> Work instructions
Look through the listing below, and wherever a line has the string "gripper", pull it out.

> Data supplied
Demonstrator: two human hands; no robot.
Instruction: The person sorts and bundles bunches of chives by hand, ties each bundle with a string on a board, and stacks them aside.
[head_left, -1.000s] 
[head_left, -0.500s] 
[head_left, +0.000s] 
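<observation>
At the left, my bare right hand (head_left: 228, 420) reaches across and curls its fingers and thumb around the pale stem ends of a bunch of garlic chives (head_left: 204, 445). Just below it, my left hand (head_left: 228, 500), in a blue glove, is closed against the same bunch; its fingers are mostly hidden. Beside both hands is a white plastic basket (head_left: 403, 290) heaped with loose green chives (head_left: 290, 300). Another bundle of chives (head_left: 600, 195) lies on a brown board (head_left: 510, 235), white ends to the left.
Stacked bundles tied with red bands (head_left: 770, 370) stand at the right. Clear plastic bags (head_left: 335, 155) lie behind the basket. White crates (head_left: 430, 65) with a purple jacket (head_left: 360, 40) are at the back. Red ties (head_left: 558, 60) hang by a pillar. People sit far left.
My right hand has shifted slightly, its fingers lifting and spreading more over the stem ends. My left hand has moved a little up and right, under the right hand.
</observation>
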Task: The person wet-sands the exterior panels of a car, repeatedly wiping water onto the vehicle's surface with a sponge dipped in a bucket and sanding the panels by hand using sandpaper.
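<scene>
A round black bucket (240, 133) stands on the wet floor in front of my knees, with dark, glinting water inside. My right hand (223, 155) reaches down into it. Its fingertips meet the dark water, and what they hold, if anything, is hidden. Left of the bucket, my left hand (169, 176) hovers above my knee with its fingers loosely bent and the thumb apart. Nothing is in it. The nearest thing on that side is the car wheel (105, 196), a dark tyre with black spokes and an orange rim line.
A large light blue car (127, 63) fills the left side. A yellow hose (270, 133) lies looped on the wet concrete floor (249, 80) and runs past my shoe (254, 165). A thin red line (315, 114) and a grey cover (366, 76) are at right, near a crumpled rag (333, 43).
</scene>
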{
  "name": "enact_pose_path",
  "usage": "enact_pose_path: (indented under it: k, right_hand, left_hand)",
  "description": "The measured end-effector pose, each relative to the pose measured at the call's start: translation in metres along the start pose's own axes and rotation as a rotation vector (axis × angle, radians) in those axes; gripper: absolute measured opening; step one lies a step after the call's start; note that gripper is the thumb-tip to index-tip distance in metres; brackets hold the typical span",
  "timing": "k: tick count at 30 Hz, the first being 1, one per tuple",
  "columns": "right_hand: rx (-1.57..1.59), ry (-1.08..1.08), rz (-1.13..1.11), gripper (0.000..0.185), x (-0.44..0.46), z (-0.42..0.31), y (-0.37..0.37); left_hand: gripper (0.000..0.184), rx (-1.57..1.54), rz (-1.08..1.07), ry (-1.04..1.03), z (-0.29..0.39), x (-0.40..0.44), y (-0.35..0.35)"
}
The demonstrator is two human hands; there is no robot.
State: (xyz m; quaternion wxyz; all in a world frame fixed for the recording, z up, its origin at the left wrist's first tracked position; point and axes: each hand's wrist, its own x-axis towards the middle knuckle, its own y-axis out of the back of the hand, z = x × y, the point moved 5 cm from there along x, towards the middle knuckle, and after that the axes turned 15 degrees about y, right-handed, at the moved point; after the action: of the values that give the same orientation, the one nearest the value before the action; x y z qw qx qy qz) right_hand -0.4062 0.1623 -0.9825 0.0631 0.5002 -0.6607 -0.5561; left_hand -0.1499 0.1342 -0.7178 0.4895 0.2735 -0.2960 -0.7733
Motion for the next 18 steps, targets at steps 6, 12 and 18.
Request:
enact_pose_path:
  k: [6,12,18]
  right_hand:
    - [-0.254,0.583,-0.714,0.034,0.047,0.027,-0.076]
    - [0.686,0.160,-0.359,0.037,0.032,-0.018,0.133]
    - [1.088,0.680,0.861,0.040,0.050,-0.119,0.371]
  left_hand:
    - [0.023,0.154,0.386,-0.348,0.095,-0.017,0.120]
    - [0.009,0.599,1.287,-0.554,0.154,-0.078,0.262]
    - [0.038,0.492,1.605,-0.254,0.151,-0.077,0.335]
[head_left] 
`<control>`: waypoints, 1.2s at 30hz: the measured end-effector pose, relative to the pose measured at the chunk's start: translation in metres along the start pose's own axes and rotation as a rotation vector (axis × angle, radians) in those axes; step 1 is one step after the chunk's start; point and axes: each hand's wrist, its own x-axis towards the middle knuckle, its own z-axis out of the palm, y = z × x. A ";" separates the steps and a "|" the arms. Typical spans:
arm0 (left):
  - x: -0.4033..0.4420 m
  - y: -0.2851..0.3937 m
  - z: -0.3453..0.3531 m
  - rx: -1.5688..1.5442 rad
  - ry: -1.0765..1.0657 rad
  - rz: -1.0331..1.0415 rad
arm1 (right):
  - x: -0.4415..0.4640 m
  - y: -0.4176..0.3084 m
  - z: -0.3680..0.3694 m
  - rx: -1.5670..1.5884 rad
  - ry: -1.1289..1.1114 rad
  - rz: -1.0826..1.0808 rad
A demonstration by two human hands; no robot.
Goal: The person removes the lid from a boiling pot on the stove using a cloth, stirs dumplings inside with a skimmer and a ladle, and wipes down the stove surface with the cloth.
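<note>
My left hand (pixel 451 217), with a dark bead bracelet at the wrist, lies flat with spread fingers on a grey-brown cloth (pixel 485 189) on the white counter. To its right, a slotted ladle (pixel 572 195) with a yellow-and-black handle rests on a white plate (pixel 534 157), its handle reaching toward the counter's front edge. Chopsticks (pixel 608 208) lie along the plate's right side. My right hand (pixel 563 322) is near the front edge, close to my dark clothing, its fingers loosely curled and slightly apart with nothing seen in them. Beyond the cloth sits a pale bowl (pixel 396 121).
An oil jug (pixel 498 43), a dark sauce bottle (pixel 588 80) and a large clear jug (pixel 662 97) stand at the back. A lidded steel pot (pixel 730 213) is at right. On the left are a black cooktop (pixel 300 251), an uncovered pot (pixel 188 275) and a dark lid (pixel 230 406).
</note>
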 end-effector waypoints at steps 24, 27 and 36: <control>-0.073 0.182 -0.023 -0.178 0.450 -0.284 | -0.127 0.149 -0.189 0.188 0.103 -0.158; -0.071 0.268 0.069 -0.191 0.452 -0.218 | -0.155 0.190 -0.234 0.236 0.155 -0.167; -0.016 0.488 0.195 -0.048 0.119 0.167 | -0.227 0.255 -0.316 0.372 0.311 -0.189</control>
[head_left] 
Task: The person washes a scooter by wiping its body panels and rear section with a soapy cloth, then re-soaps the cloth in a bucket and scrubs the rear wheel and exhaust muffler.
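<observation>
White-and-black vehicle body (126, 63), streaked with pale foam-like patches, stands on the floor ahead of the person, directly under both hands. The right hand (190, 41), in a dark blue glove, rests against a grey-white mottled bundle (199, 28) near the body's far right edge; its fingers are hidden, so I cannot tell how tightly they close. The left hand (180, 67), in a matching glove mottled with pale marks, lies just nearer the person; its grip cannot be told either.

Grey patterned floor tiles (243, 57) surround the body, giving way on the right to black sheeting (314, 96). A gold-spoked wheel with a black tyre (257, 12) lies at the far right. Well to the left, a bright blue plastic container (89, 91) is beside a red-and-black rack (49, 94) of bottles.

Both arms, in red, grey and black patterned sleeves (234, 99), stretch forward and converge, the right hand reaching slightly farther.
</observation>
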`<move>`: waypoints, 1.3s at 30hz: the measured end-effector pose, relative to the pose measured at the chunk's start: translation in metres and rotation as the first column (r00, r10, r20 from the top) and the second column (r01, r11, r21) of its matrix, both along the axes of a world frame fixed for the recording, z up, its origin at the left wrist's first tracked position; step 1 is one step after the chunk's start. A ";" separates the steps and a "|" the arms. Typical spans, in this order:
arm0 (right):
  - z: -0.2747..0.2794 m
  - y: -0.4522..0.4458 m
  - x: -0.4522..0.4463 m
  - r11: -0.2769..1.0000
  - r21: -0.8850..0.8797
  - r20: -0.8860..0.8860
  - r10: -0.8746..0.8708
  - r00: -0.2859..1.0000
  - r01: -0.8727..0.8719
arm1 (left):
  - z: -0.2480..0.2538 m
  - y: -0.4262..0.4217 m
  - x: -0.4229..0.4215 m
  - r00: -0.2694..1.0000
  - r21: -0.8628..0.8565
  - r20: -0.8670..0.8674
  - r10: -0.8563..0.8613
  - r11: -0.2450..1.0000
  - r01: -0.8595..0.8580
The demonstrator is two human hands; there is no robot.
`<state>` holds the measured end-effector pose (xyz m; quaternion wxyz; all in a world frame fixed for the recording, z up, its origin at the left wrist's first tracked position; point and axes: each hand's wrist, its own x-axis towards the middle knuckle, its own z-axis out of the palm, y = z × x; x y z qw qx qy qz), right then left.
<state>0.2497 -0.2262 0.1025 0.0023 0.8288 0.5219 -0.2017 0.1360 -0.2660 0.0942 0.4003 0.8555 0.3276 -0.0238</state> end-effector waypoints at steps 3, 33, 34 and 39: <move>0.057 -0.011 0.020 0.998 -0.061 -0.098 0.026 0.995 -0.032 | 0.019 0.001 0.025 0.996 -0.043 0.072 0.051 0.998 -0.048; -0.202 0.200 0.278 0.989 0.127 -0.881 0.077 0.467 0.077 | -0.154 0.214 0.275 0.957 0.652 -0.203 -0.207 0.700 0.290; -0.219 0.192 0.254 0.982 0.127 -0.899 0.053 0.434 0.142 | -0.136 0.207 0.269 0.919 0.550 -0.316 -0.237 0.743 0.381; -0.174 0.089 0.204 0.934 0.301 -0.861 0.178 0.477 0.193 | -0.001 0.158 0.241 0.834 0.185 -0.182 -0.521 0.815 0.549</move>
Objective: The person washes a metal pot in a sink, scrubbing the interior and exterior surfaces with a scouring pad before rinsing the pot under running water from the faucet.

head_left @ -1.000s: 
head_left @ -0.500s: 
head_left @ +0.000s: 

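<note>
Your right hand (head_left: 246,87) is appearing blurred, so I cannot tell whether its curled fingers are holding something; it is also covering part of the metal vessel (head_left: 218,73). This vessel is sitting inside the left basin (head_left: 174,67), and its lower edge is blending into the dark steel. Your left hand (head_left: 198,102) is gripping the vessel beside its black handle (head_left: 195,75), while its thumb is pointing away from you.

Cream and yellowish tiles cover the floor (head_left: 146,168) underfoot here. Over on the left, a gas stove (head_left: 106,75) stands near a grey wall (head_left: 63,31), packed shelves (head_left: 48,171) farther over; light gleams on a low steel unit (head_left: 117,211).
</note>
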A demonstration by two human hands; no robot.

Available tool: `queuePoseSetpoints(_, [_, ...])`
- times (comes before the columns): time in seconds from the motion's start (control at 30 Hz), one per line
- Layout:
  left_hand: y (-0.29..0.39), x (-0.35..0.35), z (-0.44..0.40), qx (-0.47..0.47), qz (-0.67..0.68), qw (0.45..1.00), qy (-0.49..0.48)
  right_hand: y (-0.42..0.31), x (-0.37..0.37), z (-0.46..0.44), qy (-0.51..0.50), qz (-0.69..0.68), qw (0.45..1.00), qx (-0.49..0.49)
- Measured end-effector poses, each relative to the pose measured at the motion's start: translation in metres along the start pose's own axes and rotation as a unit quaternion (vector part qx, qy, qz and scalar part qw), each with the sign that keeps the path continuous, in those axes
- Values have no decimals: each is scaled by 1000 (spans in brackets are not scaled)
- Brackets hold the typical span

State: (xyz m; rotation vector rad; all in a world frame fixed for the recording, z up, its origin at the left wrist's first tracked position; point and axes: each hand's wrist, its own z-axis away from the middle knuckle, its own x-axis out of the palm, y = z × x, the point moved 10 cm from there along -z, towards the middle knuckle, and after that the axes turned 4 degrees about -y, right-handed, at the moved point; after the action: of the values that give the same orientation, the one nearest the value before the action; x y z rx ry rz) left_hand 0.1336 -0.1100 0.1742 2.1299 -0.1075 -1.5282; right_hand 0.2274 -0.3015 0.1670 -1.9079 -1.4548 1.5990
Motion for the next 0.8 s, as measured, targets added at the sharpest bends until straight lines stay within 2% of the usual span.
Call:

> Solved exercise
  "description": "The measured end-effector pose, each relative to the pose measured at the call's start: translation in metres along the start pose's own axes and rotation as a rotation vector (axis × angle, radians) in those axes; gripper: absolute measured opening; step one lies a step after the call's start; note that gripper is the thumb-tip to index-tip distance in metres; brackets hold the typical span",
  "columns": "right_hand: rx (-1.57..1.59), ry (-1.08..1.08), rz (-1.13..1.11), gripper (0.000..0.185), x (-0.44..0.46), z (-0.42..0.31), y (-0.37..0.37); left_hand: gripper (0.000..0.184), rx (-1.57..1.54), rz (-1.08..1.07), ry (-1.04..1.03), z (-0.29..0.39), x (-0.40..0.44), y (-0.35..0.35)"

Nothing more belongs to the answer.